# Step 1: Pre-process the Data
Complete some basic text preprocessing steps and create some different features based on the wikipedia training data and other data sets provided.

In [1]:
# Import modules
import pandas as pd
from feature_extractor import feature_mods

In [2]:
# Gather the training and testing data
train = pd.read_csv("assets/WikiLarge_Train.csv")
test = pd.read_csv("assets/WikiLarge_Test.csv")

In [3]:
# Look at the data frames
train.head()

Unnamed: 0,original_text,label
0,There is manuscript evidence that Austen conti...,1
1,"In a remarkable comparative analysis , Mandaea...",1
2,"Before Persephone was released to Hermes , who...",1
3,Cogeneration plants are commonly found in dist...,1
4,"Geneva -LRB- , ; , ; , ; ; -RRB- is the second...",1


In [4]:
test.head()

Unnamed: 0,id,original_text,label
0,0,-2011.0,
1,1,-2011.0,
2,2,-2000.0,
3,3,-1997.0,
4,4,1.636,


## Engineer Features

**In order to preprocess the text, we first tokenized each sentence. We also created another column with the words tokenized, lowercased, and lemmatized. We did not remove stop words at this point because during our testing we found we got better results if we left the stop words in the sentences.**

In [5]:
# Create the tokens
train = feature_mods.tokens(train)
test = feature_mods.tokens(test)

In [6]:
# Create the token_lemmas POSSIBLY REMOVE
train = feature_mods.token_lemmas(train)
test = feature_mods.token_lemmas(test)

100%|██████████| 416768/416768 [09:01<00:00, 769.57it/s] 
100%|██████████| 119092/119092 [01:44<00:00, 1142.37it/s]

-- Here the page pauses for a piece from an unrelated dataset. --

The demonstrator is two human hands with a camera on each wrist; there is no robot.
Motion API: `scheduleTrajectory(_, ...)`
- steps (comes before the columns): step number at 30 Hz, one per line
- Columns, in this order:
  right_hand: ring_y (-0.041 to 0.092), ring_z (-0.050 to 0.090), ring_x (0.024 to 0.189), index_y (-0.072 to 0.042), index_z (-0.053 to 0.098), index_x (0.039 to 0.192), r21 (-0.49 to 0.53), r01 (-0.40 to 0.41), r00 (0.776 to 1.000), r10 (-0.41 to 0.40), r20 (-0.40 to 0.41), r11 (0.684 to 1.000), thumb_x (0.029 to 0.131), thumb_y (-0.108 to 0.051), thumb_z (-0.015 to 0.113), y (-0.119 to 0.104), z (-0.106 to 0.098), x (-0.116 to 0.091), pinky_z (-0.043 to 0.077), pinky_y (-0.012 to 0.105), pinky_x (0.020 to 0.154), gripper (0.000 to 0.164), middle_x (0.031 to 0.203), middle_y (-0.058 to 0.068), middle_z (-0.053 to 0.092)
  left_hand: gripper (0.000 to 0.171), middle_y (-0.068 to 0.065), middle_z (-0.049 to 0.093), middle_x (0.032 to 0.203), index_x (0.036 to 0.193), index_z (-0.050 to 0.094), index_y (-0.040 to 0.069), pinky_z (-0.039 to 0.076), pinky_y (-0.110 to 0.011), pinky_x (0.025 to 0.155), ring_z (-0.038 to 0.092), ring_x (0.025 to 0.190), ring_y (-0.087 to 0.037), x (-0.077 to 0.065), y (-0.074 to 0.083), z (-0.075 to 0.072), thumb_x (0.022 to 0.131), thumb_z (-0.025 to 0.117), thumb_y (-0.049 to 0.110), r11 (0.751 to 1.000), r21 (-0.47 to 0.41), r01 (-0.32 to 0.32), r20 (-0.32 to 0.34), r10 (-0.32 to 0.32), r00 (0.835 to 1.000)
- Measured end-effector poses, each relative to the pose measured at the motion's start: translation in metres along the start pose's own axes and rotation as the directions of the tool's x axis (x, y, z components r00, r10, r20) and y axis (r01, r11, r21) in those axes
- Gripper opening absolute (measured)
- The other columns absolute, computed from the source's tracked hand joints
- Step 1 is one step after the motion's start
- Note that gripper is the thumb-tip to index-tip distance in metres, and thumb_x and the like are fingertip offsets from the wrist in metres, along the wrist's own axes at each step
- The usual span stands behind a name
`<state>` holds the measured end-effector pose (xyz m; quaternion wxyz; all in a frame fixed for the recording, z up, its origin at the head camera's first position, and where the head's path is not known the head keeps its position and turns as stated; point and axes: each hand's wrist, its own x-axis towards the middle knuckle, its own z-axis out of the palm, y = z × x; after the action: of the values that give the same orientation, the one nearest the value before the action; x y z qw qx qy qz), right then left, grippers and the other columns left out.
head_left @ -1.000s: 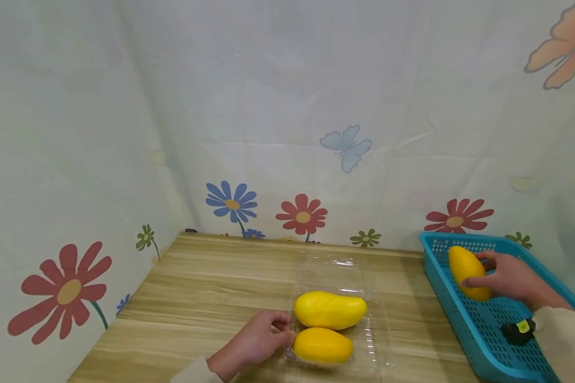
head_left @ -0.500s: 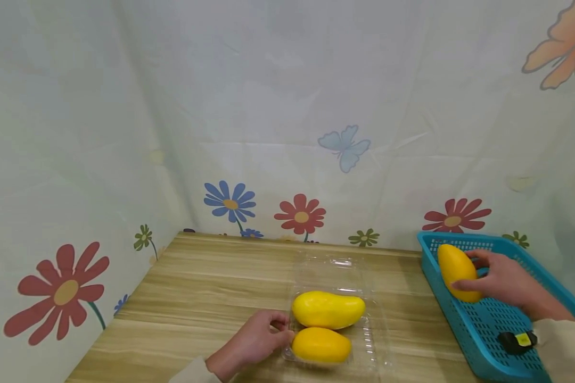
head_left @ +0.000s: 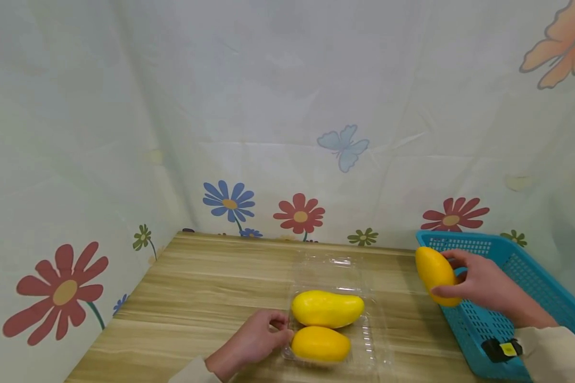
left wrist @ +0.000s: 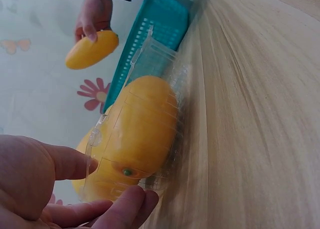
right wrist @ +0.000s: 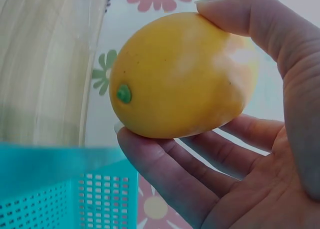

**We also created a features which contained the count and ratio of "hard words" in each sentence. Hard words were determined by if they were not included in the concreteness lemmas, dale chall words, or lemmas that people under the age of 12 knew in the AoA data. We used the token_lemmas column in our data frame to calculate this.**

In [7]:
# Create the hard word ratio 
train = feature_mods.get_hard_word_ratio(train, 12)
test = feature_mods.get_hard_word_ratio(test, 12)

**Similarly we created columns which contained the count and ratio of "advanced words". These are words that people over the age of 8 know as well as words that less than 92% of people knew. We used the regular tokens to calculate this. Even though the AoA and concreteness data are lowercased and the concreteness data includes lemmas we found we got better results using the regular tokens to create this feature.** 

In [11]:
# Add a column with the advanced words, count and the ratio of advanced words out of all the tokens
train = feature_mods.add_difficulty_columns(train, 8, .92)
test = feature_mods.add_difficulty_columns(test, 8, .92)

**We also retrieved the parts-of-speech for all words in the original text. We found through our testing, data exploration, and research that different combinations of parts-of-speech in a sentence can make sentences more or less easy to comprehend**

In [13]:
# Add a column with the part of speech tags for the original text
train = feature_mods.pos_tokens(train)
test = feature_mods.pos_tokens(test)

**Length is an obvious choice of feature given the notion that more complex sentences are likely to be relatively longer. In order to account for length, we merely count the number of tokens.**

In [16]:
# Add a column with the number of words in a sentence
train = feature_mods.length(train)
test = feature_mods.length(test)

**Given the likelihood that more difficult vocabulary contains more characters on average, we computed the average length of tokens within a given sentence.**

In [19]:
# Add a column with the average length of a word in a sentence
train = feature_mods.average_word_length(train)
test = feature_mods.average_word_length(test)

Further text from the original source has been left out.